INSTRUCTIONS FOR THE TASK: Once the line with "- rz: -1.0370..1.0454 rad" is found in the entries below, repeat it and each following line exactly, up to and including the line with "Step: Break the". Add no other lines.

Collection entries

——

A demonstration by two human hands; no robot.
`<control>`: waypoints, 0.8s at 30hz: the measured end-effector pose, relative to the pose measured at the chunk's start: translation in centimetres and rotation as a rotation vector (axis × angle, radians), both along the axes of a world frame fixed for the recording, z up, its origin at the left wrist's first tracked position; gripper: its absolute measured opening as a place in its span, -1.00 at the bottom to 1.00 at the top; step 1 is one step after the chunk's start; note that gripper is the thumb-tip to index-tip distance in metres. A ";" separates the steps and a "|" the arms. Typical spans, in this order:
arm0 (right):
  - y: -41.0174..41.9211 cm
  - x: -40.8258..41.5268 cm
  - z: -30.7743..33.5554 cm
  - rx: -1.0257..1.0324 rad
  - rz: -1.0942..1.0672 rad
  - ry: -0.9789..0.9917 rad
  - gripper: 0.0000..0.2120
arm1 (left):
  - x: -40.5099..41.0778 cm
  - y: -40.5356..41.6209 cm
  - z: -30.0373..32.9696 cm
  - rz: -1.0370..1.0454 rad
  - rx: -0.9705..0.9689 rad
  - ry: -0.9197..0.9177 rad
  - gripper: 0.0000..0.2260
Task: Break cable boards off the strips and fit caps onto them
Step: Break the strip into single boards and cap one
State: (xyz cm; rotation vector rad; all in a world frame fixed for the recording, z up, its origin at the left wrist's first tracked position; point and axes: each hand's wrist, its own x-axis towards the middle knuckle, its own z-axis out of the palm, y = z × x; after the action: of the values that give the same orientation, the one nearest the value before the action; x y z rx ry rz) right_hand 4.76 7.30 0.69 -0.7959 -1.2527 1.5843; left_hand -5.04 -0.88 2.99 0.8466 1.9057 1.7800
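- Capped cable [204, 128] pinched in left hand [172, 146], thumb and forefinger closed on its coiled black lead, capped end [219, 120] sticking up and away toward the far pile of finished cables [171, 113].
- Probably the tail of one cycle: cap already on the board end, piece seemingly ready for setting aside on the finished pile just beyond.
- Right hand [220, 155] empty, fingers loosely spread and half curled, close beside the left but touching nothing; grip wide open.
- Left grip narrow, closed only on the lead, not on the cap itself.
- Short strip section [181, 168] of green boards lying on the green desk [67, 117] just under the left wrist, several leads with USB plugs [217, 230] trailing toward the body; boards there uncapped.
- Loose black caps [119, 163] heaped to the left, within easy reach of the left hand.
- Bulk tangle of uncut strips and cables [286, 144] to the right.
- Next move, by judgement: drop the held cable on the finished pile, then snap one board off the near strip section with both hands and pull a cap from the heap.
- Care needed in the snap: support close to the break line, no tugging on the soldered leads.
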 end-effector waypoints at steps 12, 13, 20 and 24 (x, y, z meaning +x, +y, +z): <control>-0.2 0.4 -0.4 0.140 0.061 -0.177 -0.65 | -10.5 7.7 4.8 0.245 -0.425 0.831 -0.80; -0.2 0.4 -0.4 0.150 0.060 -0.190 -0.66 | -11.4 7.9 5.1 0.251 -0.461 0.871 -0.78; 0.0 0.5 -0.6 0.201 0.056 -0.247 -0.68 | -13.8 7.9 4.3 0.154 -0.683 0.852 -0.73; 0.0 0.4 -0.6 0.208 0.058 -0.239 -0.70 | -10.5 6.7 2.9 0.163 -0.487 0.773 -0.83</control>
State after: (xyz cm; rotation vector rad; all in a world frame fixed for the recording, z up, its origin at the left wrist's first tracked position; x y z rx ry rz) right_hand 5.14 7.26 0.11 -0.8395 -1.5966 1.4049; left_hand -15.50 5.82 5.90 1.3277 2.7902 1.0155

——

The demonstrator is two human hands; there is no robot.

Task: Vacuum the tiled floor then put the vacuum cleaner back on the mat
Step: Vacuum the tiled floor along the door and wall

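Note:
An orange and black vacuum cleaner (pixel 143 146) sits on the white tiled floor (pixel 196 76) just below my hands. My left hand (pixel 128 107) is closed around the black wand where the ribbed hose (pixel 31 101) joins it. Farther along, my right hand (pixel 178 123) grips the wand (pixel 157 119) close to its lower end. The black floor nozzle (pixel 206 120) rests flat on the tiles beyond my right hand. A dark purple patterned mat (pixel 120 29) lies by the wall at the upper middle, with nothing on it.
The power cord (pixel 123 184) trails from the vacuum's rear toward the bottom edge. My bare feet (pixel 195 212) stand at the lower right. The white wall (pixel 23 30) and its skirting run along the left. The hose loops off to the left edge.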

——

REPLY TO THE TASK:
  - rz: -1.0370..1.0454 rad
  - rx: -0.9705..0.9689 rad
  - ry: -0.9197..0.9177 rad
  - gripper: 0.0000..0.2260
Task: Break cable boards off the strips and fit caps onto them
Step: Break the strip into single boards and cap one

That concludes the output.